- Education: University of Denver
- Occupation: Film director

= Randal Kirk II =

American film director

Randal Kirk II is an American film director, writer, producer, and cinematographer.

==Career==
Kirk graduated from the University of Denver with a BA in 2006. His first job out of college was work for ManiaTV!. In 2009 producing for the company the pilot project Homeless Real World. In 2010, he was the director and producer of the short film Pawned, which was a Golden Duck award nominee for Best Short Narrative at the 2010 Beijing Film Festival. He has directed music videos for King Fantastic's songs On Q and Why? Where? What?, and the video for Matt Zarley's song WTF. He also directed and produced the video for The Saga of Dirty Street Kids by The Pirate Signal. In 2011 he directed the short film The Working Man.

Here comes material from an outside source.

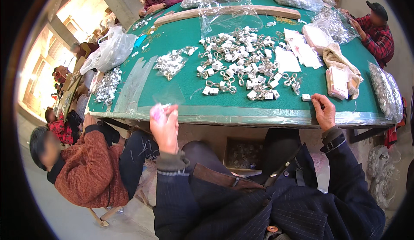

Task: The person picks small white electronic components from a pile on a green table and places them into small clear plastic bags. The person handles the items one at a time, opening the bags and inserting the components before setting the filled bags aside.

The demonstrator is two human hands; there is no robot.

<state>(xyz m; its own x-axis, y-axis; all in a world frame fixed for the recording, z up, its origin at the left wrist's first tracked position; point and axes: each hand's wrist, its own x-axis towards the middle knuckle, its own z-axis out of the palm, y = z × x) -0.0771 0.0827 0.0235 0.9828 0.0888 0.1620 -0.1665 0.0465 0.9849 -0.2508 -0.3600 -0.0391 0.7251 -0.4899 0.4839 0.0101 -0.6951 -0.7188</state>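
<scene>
My left hand (164, 128) is raised at the near table edge, closed on a small clear plastic bag (168, 97) that spreads out above the fingers. Something pink, blurred, shows at its fingertips. At the right, my right hand (324, 111) rests by the table edge, thumb and forefinger curled together at the side of a small white block (306, 97). Ahead of both hands lies a wide heap of white blocks with grey coiled cords (241, 59), seemingly charger plugs. A smaller pile of them (170, 62) lies to the left.
Pink-and-white paper packets (337, 82) and a beige cloth (340, 59) lie to the right on the green table (172, 95). Filled clear bags (384, 91) stand at the right edge. A wooden bar (276, 10) crosses the far side. Co-workers sit around; one (92, 166) is close at left.
</scene>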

In 2012 Kirk directed and created the story for the feature film DGK: Parental Advisory, which according to ESPN, is "based on the adventures of a group of kids as they bump into the DGK riders", with the kids representing "younger versions of the DGK team". Kirk wrote much of the script for DGK: Parental Advisory, describing it as "a ghetto fairy tale that takes place inside the mind of the DGK rider Baby Scumbag aka Steven Fernandez". The film was nominated for the 2013 TransWorld SKATEboarding Award for best skateboarding video.

In 2013 Kirk directed the branded short skate film Casio Team G-Shock Stevie Williams Featuring G-Steel.